Giranglah hati Ceng Ki. Bukan Saja dia dapat membalas dendam, akan tetapi juga dia memperoleh keuntungan besar. Dia lalu perbaiki kedai itu sehingga menjadi baru. Kedainya itu berada di dekat pelabuhan sehingga dari situ dia dapat melihat perahu-perahu yang berlabuh dan membongkar muatannya. Pada suatu siang, ketika dia duduk di depan kedainya, dia melihat dua buah perahu mendarat dan membongkar muatannya berupa beberapa peti dan karung yang oleh para kulinya diletakkan di depan kedai arak miliknya. Ceng Ki lalu melihat dua orang wanita dari perahu. Dia amat tertarik sekali dan, segera menghampiri mereka. Wanita pertama berusia kurang lebih tiga puluh lima tahun, sedangkan yang ke dua kurang lebih dua puluh tahun. Melihat munculnya Chen Ceng Ki, Hua, pengurus kedai, berkata,
“Chen-Kongcu, dua orang wanita ini hendak menitipkan barang-barangnya untuk beberapa hari lamanya, katanya karena rumah saudara mereka ternyata tutup dan penghuninya tidak ada. Bagaimana kita mampu menerima titipan barang-barang yang banyak ini?” Ceng Ki sudah saling pandang dengan dua orang wanita itu, merasa seperti mengenal mereka dan akhirnya wanita yang lebih tua berkata,
“Maaf, bukankah Kongcu ini Chen Kongcu, mantu dari mendiang tuan Shi Men?” “Benar sekali, akan tetapi bagaimana Nyonya dapat mengenal saya ?”

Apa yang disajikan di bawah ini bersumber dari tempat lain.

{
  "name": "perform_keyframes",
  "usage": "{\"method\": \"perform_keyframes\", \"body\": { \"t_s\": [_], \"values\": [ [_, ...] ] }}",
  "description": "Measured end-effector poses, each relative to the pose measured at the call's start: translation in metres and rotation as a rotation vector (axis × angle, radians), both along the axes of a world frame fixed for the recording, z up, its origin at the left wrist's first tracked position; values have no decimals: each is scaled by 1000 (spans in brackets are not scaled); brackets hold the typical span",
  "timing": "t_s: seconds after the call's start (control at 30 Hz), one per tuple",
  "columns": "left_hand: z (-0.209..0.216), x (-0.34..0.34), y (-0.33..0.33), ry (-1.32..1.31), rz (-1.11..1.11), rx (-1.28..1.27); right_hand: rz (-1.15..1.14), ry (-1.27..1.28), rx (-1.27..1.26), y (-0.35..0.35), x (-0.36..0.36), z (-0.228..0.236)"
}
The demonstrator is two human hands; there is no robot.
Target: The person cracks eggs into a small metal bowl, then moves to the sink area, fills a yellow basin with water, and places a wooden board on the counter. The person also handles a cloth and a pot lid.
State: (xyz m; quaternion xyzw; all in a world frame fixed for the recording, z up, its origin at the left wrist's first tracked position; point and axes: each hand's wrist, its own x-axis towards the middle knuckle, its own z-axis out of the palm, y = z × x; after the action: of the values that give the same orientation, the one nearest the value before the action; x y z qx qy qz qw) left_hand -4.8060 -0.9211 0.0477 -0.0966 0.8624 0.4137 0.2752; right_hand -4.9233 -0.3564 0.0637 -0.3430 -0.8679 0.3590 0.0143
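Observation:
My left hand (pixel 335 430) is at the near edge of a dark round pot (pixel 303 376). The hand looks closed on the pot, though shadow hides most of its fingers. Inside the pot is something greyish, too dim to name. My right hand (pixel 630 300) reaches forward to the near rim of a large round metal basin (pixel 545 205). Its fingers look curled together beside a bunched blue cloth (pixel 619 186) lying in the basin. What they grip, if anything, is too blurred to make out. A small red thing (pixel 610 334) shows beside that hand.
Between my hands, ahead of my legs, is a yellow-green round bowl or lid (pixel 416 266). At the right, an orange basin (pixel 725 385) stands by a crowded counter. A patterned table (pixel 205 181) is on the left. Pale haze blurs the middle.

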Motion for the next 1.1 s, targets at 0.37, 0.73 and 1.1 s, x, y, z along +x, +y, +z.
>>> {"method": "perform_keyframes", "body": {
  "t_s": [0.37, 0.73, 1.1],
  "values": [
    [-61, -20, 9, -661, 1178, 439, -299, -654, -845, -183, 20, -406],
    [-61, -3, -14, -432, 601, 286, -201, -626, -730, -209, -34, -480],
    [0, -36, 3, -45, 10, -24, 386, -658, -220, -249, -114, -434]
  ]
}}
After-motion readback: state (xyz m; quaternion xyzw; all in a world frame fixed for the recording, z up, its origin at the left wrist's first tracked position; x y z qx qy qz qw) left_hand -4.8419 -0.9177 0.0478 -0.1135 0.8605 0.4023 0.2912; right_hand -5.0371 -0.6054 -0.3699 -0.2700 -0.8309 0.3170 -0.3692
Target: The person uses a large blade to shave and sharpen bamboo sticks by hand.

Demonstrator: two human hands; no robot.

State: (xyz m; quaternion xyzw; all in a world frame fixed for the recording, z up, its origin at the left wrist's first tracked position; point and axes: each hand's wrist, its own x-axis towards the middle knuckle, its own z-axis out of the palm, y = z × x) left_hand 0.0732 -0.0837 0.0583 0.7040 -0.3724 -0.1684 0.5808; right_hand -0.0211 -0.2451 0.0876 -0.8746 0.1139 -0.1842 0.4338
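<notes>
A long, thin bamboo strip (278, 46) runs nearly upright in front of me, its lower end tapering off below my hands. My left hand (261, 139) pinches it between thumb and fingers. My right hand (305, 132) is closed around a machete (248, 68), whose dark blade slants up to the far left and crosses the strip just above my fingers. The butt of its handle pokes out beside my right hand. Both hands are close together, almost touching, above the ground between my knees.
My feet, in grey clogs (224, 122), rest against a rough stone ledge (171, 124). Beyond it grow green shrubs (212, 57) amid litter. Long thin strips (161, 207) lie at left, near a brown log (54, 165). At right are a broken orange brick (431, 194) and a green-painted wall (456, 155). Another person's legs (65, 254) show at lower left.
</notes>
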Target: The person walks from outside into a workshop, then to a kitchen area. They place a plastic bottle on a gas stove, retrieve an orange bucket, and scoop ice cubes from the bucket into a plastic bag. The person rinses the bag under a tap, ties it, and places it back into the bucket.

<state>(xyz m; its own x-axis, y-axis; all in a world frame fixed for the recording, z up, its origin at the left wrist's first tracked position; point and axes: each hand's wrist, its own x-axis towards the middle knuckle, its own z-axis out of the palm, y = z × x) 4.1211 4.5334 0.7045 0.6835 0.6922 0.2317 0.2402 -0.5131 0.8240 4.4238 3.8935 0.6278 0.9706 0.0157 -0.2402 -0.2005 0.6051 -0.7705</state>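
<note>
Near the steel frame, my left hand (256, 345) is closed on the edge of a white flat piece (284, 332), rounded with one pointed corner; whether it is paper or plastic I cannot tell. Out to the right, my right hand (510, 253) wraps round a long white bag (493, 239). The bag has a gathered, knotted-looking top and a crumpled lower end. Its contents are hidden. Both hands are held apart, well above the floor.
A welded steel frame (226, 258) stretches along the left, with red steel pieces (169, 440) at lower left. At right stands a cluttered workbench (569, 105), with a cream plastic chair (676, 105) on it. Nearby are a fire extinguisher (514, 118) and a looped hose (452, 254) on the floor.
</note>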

“Apakah engkau tidak mengenal saya? Saya adalah Wang Liok Hwa, dan ini puteri kami, Mei Li.”
“Ah!” Ceng Ki teringat. Wanita ini adalah isteri seorang pegawai Ayah mertuanya dan wanita inipun menjadi kekasih mendiang Ayah mertuanya itu.
“Bukankah kalian datang dari Ibukota Timur? Dan di mana adanya suami Nyonya, Han Tao Kok?”
“Di perahu, sedang mengurus pembongkaran barang-barang.” Han Tao Kok segera ditemui dan Ceng Ki melihat betapa orang ini telah nampak tua, rambut dan jenggotnya sudah memutih. Mereka lalu bercakap-cakap dan Han Tao Kok bercerita tentang keributan yang terjadi di Ibukota Timur. Di antara para pembesar tinggi terjadi persaingan dan perebutan kekuasaan. Banyak pembesar tinggi yang kalah dalam persaingan ini, terkena fitnah dan dijatuhi hukuman, dan di antara fihak yang kalah ini termasuk pula menteri Ti, suami Mei Li kepada siapa Han Tao Kok menghambakan diri. Han Tao Kok masih sempat mengajak anak isterinya melarikan diri ke Ceng-Ho-Sian.
“Maksud kami hendak, tinggal untuk sementara di rumah adik saya di Ceng-Ho-Sian ini, akan tetapi temyata adik saya itu telah pindah dan rumahnya telah dijual. Terpaksa kami akan pergi ke selatan, ke rumah keluarga kami, dan kami hanya akan menunda perjalanan di sini selama beberapa hari saja.”
“Tidak perlu bingung, tinggallah di sini untuk sementara,” kata Ceng Ki dan diapun menceritakan keadaannya bahwa dia sekarang telah menjadi Sekretaris Pembantu dan membuka kedai arak itu. Han Tao Kok dan anak isterinya berterima kasih dan tak lama kemudian Ceng Ki mendapatkan kesempatan untuk bicara berdua saja dengan Mei Li yang sejak tadi amat dikaguminya.
“Berapakah usia Kongcu sekarang?” Mei Li bertanya sopan dan ramah. “Dua puluh enam tahun, dan engkau berapa, enci?”
“Sama,” jawabnya sambil tersenyum. “Sungguh merupakan suatu kebetulan bahwa setelah berpisah selama bertahun-tahun, dalam jarak ribuan li, kini tiba-tiba kita saling berjumpa di sini.”